• ifupdown behaviour with IPv6 DAD failure (Was: proposal: Hybrid network

    From Daniel =?utf-8?Q?Gr=C3=B6ber?=@21:1/5 to Chris Hofstaedtler on Mon Sep 23 13:50:01 2024
    On Mon, Sep 23, 2024 at 12:25:15PM +0200, Chris Hofstaedtler wrote:
    * Pierre-Elliott Bécue <peb@debian.org> [240923 11:34]:
    I like ifupdown. It's simple and just works.

    I find this quite funny, given a recent discussion about IPv6 dad
    issues with ifupdown on #debian-admin.

    The "discussion" was about ifup@eth0 being in a failed state on a
    particular server due to a DAD failure and someone having to manually intervene.

    Chris, what behaviour do you expect here? Below I'm going to assume what
    you're getting at is that we should continue to retry DAD.

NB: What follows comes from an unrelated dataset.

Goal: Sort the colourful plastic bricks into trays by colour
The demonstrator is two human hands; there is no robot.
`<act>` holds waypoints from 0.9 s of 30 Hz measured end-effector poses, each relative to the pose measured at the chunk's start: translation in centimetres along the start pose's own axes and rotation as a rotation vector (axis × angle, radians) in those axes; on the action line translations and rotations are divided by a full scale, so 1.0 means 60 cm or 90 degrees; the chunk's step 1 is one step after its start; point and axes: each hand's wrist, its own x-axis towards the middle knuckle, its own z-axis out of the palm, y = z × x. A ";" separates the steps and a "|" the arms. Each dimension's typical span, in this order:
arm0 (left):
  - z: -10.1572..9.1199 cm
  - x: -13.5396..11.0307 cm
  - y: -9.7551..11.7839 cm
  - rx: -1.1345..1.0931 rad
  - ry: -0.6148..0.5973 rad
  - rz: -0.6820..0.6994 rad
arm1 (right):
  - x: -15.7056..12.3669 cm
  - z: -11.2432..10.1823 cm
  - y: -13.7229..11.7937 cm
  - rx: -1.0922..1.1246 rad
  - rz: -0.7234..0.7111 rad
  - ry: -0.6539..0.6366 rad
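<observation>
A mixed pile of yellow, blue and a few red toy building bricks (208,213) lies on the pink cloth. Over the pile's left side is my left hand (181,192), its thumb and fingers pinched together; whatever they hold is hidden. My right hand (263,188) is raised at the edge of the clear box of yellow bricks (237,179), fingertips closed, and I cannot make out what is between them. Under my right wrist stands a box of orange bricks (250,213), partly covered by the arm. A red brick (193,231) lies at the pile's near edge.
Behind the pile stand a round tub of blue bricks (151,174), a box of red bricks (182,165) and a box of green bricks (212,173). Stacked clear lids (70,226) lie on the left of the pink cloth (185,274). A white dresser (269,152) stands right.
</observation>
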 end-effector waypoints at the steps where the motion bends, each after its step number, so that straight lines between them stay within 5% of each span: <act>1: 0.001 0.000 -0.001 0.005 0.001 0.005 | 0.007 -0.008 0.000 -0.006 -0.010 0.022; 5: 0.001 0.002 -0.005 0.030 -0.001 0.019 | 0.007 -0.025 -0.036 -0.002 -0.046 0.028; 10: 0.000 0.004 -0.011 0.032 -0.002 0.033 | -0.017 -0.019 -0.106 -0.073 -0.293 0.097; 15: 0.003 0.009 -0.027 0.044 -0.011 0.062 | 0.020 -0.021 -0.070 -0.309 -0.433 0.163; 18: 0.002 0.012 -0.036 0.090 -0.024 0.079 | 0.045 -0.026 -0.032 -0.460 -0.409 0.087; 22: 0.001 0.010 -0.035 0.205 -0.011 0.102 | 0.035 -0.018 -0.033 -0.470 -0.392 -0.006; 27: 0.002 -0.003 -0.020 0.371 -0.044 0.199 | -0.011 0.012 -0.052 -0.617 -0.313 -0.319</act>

    To me going to a stable failure state seems desirable. Continuing to re-try
    for IPs could cause instability in the face of legitimate address
    conflicts: when the owning machine reboots the conflicting machine would
    now win the IP due to continous retrying. The change in owner would cause disruption to services entirely unrelated to the machine that was just rebooted.

    Sounds like the setup for a very drawn out and frustrating debugging story
    to me.

    --Daniel

    PS: I was wondering if the RFCs have anything to say on the matter:
    [ADDRCONF] says:

    5.4.5. When Duplicate Address Detection Fails

    [...] If the address is a link-local address formed from an interface
    identifier, the interface SHOULD be disabled.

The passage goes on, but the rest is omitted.